▸ **Task**: Please reproduce the data exactly and omit the pictures.

[Start of Attachment]

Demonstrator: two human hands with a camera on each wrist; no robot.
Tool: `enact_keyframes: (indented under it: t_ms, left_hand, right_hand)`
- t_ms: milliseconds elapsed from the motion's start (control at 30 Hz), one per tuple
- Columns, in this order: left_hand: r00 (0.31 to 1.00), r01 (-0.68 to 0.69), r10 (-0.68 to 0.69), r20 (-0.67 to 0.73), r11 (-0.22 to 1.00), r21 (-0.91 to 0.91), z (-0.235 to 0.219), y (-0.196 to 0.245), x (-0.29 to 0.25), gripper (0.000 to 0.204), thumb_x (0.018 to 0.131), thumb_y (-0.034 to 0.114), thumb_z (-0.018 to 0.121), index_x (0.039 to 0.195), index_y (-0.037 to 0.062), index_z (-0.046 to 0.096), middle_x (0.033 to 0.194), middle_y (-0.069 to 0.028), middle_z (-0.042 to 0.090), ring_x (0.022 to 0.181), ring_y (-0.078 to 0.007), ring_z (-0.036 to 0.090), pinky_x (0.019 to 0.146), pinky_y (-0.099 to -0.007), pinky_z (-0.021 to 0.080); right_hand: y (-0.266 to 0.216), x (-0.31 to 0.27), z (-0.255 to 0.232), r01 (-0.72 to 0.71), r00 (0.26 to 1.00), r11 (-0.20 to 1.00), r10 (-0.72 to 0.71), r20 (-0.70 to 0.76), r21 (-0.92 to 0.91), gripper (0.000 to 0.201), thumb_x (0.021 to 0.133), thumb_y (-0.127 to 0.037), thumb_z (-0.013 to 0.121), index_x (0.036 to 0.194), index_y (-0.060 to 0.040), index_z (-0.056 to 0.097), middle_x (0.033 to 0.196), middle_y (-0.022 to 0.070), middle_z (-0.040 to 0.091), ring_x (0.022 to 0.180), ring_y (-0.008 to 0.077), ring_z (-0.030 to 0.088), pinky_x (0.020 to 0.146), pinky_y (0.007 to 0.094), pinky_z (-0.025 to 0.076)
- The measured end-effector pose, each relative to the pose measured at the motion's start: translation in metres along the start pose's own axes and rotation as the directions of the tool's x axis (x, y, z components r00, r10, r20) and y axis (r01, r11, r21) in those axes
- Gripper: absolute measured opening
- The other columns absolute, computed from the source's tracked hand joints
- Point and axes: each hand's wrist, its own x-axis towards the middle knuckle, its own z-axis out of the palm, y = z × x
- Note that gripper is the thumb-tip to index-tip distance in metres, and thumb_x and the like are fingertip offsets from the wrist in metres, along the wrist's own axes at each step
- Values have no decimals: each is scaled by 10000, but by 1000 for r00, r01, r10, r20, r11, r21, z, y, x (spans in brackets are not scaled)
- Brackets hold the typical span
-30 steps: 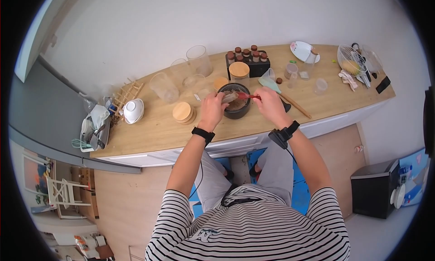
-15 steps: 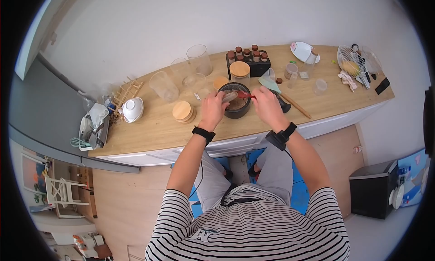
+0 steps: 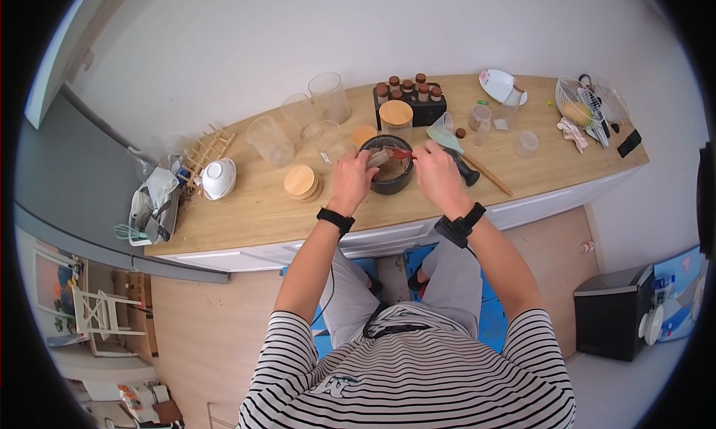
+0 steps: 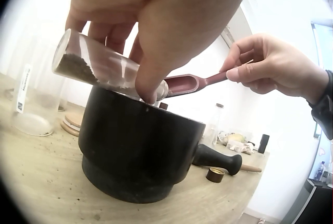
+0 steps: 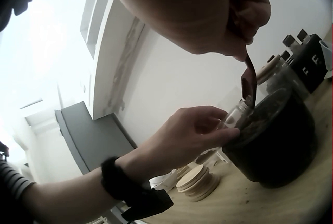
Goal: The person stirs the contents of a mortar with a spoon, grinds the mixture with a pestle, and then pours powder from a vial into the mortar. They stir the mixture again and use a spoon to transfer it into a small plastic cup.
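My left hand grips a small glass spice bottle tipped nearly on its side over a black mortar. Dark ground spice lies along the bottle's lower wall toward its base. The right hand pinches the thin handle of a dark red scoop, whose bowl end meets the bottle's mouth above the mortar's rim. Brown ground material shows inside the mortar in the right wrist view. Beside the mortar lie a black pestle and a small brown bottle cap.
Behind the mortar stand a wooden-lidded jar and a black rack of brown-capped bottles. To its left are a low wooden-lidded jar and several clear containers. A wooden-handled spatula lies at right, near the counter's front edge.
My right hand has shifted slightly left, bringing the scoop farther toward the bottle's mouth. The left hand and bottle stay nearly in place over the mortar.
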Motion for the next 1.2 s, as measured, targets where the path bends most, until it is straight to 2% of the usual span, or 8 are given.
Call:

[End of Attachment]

▸ **Solution to the problem**:
Demonstrator: two human hands with a camera on each wrist; no robot.
Tool: `enact_keyframes: (indented under it: t_ms, left_hand, right_hand)`
- t_ms: milliseconds elapsed from the motion's start (control at 30 Hz), one per tuple
- Columns, in this order: left_hand: r00 (0.31 to 1.00), r01 (-0.68 to 0.69), r10 (-0.68 to 0.69), r20 (-0.67 to 0.73), r11 (-0.22 to 1.00), r21 (-0.91 to 0.91), z (-0.235 to 0.219), y (-0.196 to 0.245), x (-0.29 to 0.25), gripper (0.000 to 0.204), thumb_x (0.018 to 0.131), thumb_y (-0.034 to 0.114), thumb_z (-0.018 to 0.121), index_x (0.039 to 0.195), index_y (-0.037 to 0.062), index_z (-0.046 to 0.096), middle_x (0.033 to 0.194), middle_y (-0.069 to 0.028), middle_z (-0.042 to 0.090), ring_x (0.022 to 0.181), ring_y (-0.078 to 0.007), ring_z (-0.036 to 0.090), pinky_x (0.019 to 0.146), pinky_y (-0.099 to -0.007), pinky_z (-0.021 to 0.080); right_hand: y (-0.266 to 0.216), x (-0.31 to 0.27), z (-0.255 to 0.232), r01 (-0.72 to 0.71), r00 (0.26 to 1.00), r11 (-0.20 to 1.00), r10 (-0.72 to 0.71), r20 (-0.70 to 0.76), r21 (-0.92 to 0.91), gripper (0.000 to 0.201), thumb_x (0.021 to 0.133), thumb_y (-0.127 to 0.037), thumb_z (-0.013 to 0.121), index_x (0.036 to 0.194), index_y (-0.060 to 0.040), index_z (-0.056 to 0.097), middle_x (0.033 to 0.196), middle_y (-0.022 to 0.070), middle_z (-0.040 to 0.091), ring_x (0.022 to 0.180), ring_y (-0.008 to 0.077), ring_z (-0.030 to 0.088), pinky_x (0.020 to 0.146), pinky_y (0.007 to 0.094), pinky_z (-0.025 to 0.076)
- The measured end-effector pose, each relative to the pose measured at the motion's start: translation in metres along the start pose's own axes and rotation as the directions of the tool's x axis (x, y, z components r00, r10, r20) and y axis (r01, r11, r21) in those axes
- Gripper: absolute measured opening
- The other columns absolute, computed from the source's tracked hand joints
- Point and axes: each hand's wrist, its own x-axis towards the middle knuckle, its own z-axis out of the palm, y = z × x
- Note that gripper is the thumb-tip to index-tip distance in metres, and thumb_x and the like are fingertip offsets from the wrist in metres, along the wrist's own axes at each step
- Values have no decimals: each is scaled by 10000, but by 1000 for r00, r01, r10, r20, r11, r21, z, y, x (spans in brackets are not scaled)
- Brackets hold the typical span
-30 steps: 
-15 steps: 
+0 steps: 
+0 steps: 
+0 steps: 
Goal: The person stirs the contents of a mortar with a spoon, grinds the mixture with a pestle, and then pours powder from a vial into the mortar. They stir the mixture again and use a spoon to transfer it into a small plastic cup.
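My left hand grips a small glass spice bottle tipped nearly on its side over a black mortar. Dark ground spice lies along the bottle's lower wall toward its base. The right hand pinches the thin handle of a dark red scoop, whose bowl end meets the bottle's mouth above the mortar's rim. Brown ground material shows inside the mortar in the right wrist view. Beside the mortar lie a black pestle and a small brown bottle cap.
Behind the mortar stand a wooden-lidded jar and a black rack of brown-capped bottles. To its left are a low wooden-lidded jar and several clear containers. A wooden-handled spatula lies at right, near the counter's front edge.
My right hand has shifted slightly left, bringing the scoop farther toward the bottle's mouth. The left hand and bottle stay nearly in place over the mortar.
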Motion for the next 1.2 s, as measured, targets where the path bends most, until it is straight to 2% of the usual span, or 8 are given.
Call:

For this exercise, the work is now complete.